I Love Lucy depicts the adventures of Lucy Ricardo (Lucille Ball), a colorful New York housewife inhabited by her dreams and eager to embark on an artistic career. Nevertheless, her husband (Desi Araz), a musician, like her actor, does not see things in the same way and repeatedly tries to calm his wife's fantasies. The couple lives in New York and lives a busy social life. Indeed, Lucy, with the help of her best friend, the naive Ethel Mertz, will continually try to defy her husband's ban in order to realize her dreams of a stage offering ever more incredible situations to the spectators. Beyond the humor, the success of the series lies mainly in the talent of its actors and its writing. The series, on its scale, is a testimony of the mores of the time, especially on marital relations, despite the exaggeration that emerges characteristic of sitcoms. As for the humor of the series, given the evolution of laughter through time and cultures, it may not be particularly effective for you. Lucy's classic pattern of performing an action exposes and explains her plan to the viewer and eventually fails and sees her plan go in all directions, repeats itself in almost every episode. Nevertheless, the playful tone of the series works. A few gags and sarcastic lines give dynamism to the latter and make her viewer have a good time. In short, I Love Lucy defined what the comic norms and codes of the sitcom are today : misunderstandings, gags that emerge from the conflicts between the protagonists, comedy repetition that come from the "secondary" characters…
Stereotype conveyor or progressive series?
At first glance, the series has a rather simplistic scenario and recipe that will be repeated many times thereafter.

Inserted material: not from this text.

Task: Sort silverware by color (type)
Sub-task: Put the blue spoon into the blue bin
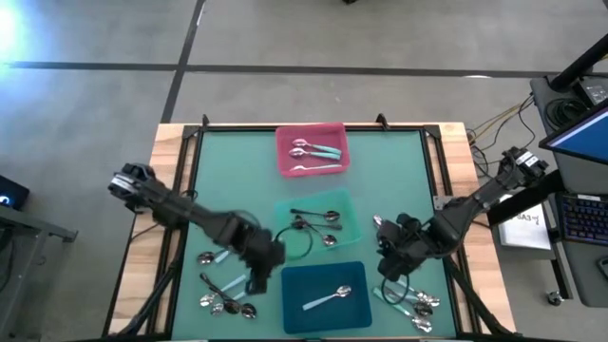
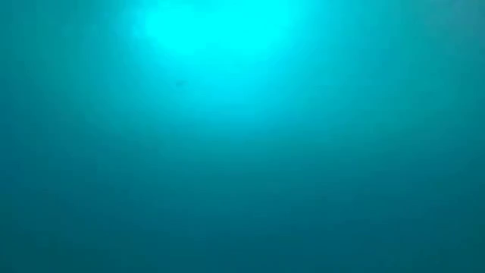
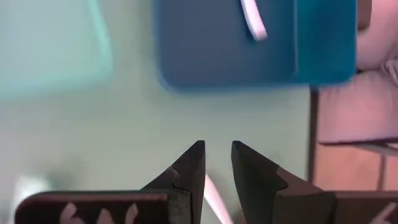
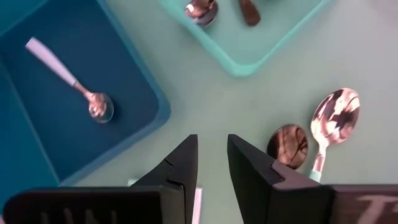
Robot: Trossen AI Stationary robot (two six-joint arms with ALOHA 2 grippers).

The latter can be considered conservative and a conveyor of gender stereotypes: at the end of each episode, Lucy is lectured by her husband. There is no doubt that his place is supposed to be warm to take care of the home. Although it reproduces the socially constructed image of the woman who is happy and thriving in her role as a housewife, I Love Lucy nevertheless develops another discourse. Indeed, Lucy has aspirations for renewal and stage dreams. And to achieve this, she fights and challenges her husband throughout the series questioning despite everything the balance of power of their couple (even if finally, her husband always regains the ascendancy over her and thwarts her plans). She puts incredible energy into questioning her status as if to get out of the confinement that her home represents. In the series, the mythical neighbor couple of the series Ethel and Fred Mertz also represents another look at the representation of the fulfilled housewife. The husband and wife despise each other and when the first is jaded for years to have for wife a woman he misesteems, the second returns the favor and finds in his friendship with Lucy a way to escape his home and its constraints Finally, with no less than 180 episodes spread over 6 seasons from 1951 to 1957, I Love Lucy marked an entire American generation and totally renewed the genre of the sitcom in what we know today. New insights, new technical means to record and produce the series have defined a whole serial genre and a whole panel of cult television series of the XXI century.